There are those times when you venture out into the world and expect to meet someone. You have your girls, you’re ready to meet that guy and wearing stilettos that will get the job done. Then there are those times where you go to lunch with your grandmother and end up leaving with a date. Apparently a hot lunch was the special that day. I walked in for a much needed break from the sale seeking scavengers at my all time fave department store, and before I could even make it to the hostess I was being seated by a hot server – in his section (which I’m sure he had nothing to do with). Long story short, my sexy server and I didn’t waste any time – and I didn’t hesitate to order that day’s special right off the menu. So I guess the moral in this hopefully happily ever after is (which btw is hopefully not a TBC kind of saga) is that dates are hiding where you least expect them. And even when you think they’ve been taken off the menu for good, nine times out of ten the chefs in sunny So Cal are still happy to oblige. Besides, ordering what everyone in America has privy to is so completely last year. So make sure to be so 3008, instead of two-thousand and late, and you’ll score a McHottie over milkshakes post-haste. And in this horrendous heat – keeping cool has never sounded so hot.

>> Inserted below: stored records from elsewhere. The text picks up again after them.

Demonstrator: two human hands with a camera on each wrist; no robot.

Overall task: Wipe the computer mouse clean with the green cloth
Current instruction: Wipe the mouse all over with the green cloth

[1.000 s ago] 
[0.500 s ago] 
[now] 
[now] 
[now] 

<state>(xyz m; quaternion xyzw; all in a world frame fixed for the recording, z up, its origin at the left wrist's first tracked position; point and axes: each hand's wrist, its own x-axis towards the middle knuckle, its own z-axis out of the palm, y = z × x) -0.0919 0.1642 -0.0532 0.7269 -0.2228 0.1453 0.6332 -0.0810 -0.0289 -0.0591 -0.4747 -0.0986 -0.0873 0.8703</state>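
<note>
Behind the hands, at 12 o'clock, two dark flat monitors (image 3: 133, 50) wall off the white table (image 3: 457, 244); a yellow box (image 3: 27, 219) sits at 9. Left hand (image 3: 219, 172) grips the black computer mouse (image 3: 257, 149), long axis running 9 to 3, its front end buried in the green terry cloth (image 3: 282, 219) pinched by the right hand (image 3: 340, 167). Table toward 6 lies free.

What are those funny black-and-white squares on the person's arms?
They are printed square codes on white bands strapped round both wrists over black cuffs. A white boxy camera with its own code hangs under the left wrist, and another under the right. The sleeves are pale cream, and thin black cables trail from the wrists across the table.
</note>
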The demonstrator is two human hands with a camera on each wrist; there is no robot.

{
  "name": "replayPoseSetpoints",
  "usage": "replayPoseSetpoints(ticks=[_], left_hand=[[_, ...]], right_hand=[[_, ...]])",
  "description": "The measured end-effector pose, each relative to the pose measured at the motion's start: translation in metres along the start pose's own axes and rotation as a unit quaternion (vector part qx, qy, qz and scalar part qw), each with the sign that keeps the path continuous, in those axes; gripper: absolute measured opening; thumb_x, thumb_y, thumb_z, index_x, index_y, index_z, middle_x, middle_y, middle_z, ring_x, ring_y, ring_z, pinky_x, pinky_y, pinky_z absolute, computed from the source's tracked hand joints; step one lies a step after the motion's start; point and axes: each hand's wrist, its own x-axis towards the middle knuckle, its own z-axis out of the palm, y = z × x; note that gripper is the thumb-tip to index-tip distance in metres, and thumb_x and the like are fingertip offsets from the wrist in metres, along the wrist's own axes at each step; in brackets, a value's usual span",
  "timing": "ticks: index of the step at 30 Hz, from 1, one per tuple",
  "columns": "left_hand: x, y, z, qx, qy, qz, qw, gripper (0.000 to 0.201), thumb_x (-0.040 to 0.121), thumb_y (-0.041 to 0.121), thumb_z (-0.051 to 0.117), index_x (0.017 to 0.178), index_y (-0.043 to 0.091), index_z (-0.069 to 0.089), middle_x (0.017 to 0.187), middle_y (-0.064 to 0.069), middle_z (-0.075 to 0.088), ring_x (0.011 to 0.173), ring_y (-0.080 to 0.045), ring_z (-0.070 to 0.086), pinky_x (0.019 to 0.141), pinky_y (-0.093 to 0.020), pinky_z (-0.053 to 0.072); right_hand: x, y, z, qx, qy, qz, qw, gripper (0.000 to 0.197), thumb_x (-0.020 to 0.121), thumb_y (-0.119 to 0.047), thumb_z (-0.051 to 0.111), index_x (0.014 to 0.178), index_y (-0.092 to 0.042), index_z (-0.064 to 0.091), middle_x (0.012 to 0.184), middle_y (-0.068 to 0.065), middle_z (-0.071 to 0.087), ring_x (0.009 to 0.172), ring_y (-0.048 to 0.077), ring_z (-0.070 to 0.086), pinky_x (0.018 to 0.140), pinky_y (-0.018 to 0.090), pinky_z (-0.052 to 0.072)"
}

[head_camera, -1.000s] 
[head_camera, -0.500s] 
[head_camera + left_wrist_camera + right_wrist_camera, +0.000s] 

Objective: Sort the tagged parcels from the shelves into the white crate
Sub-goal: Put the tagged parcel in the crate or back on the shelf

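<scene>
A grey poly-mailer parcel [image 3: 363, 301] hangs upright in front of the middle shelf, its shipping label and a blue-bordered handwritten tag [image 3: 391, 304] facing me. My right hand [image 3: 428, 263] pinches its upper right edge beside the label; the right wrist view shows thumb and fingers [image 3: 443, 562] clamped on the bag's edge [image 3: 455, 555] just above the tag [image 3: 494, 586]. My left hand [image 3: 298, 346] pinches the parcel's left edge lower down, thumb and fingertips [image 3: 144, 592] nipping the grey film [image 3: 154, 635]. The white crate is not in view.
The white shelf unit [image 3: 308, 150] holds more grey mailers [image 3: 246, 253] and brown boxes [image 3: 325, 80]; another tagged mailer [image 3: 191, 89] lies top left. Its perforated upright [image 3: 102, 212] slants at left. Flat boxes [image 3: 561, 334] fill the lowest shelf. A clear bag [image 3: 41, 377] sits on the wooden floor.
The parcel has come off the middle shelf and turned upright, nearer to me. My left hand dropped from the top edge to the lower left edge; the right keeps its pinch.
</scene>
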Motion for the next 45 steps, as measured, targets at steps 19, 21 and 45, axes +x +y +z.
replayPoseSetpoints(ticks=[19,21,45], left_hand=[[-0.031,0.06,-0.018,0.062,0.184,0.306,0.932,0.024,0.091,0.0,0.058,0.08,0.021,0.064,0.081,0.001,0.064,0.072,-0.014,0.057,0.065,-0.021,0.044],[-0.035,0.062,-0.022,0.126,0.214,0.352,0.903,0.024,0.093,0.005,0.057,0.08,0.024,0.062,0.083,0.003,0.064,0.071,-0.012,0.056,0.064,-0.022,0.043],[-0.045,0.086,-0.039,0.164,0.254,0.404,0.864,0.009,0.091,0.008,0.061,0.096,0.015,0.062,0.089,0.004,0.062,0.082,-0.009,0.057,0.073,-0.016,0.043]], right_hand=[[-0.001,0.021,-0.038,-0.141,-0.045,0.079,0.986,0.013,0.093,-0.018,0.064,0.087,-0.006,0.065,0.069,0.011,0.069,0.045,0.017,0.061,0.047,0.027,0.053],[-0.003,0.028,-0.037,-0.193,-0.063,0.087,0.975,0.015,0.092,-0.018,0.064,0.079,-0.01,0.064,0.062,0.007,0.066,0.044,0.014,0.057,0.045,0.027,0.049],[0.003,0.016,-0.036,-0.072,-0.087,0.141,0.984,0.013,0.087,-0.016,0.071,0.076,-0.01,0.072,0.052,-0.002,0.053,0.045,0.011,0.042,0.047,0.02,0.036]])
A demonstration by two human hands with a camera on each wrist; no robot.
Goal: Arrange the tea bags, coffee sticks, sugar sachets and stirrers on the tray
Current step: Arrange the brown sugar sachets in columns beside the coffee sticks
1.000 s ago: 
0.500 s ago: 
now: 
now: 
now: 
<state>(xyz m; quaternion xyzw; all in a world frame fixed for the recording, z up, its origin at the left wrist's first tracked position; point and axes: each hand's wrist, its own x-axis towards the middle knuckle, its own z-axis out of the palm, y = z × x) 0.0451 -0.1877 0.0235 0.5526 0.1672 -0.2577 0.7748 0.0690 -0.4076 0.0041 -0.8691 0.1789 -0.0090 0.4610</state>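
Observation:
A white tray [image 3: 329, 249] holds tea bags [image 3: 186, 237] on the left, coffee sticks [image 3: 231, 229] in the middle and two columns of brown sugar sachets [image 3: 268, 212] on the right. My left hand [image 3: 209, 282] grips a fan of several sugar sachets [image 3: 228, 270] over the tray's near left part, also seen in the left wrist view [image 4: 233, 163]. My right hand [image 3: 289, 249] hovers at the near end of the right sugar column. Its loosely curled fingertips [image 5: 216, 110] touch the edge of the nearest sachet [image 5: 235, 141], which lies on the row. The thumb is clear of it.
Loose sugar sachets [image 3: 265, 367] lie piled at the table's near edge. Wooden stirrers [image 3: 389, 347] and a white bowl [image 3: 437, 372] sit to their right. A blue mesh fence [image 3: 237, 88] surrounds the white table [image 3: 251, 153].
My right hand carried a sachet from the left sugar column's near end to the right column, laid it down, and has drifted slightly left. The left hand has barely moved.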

Now as any chic chicklet living in super sunny So Cal can verify, horrifyingly bad pick-up lines appear in daily conversation as much as Ryan Seacrest produces bad reality shows. It’s bad enough that all of L.A. has turned into one giant construction site where fluency in catcalling is considered a legit qualification for the bilingual label, but what do you do when these boys try to take their sad attempts to holler for a dollar on screen (and I don’t mean in a Romantic Comedy)? I’m talking about all those gents lacking in certifiable cyber savoir-fair, and more specifically the wondrous webcam question. The question of, “Do you have a webcam?” is neither a sweet nor innocent request. Though I totally understand and am all for a little pictorial preview of your soon-to-be babe, the brash inquiry is more capable of inducing a sickening feeling than it is of initiating a couple of notoriously well-known and craved butterflies. The window shopping has simply got to stop, or be taken elsewhere if you’re looking to hit it and quit it. The naivete is quite frankly so last year and ladies have learned not to sneak a peek because their online boytoy will be “hear” today, gone tomorrow in a matter of IM exchanges. Simply stated, if you’re looking for a pretty low maintenance peep show, I advise you to escort your shenanigans anywhere other than our beloved web of the world. Or at least come up with some more enticing opening liners than a webcam question mark. Because darling, the only answer you’ll be getting is from some chickenhead who, let’s face it, would go for anything with a pecker. Class always beats ass, and integrity, like my fave color, goes with anything.
The dating scene in uber sunny So Cal is great for a million different reasons, namely the variety of options it offers its chic inhabitants when it comes to courting. This week, I suggest taking a break from those haute Hollywood nights and heading over the canyon and straight to the beach! Just because this swine flu sitch has utterly cramped my would-be sun-soaked Cancun extravaganza, does not mean it will keep me from enjoying a little fun in the sun. Come hell or high water, I am getting a tan this summer and I am trading in my porcelain persona for a not exactly redder is better type deal, thanks to industrial strength SPF. One of my fave parts about California is our thousands of hideaway beaches begging locals only to come and bask in the often too strong but oh-so-tempting UVA. Just make sure you and your date, or friends, stock up on the post excursion aloe, because getting high on sun stroke is a less then likely way to score a second date with your little beach bunny. See you at…well, I’m not giving away my favorite place to frequent, so find your own! I do promise a beachy-keen time, where the people watching alone is incentive enough- of course, that holds true for almost every Los Angeles locale.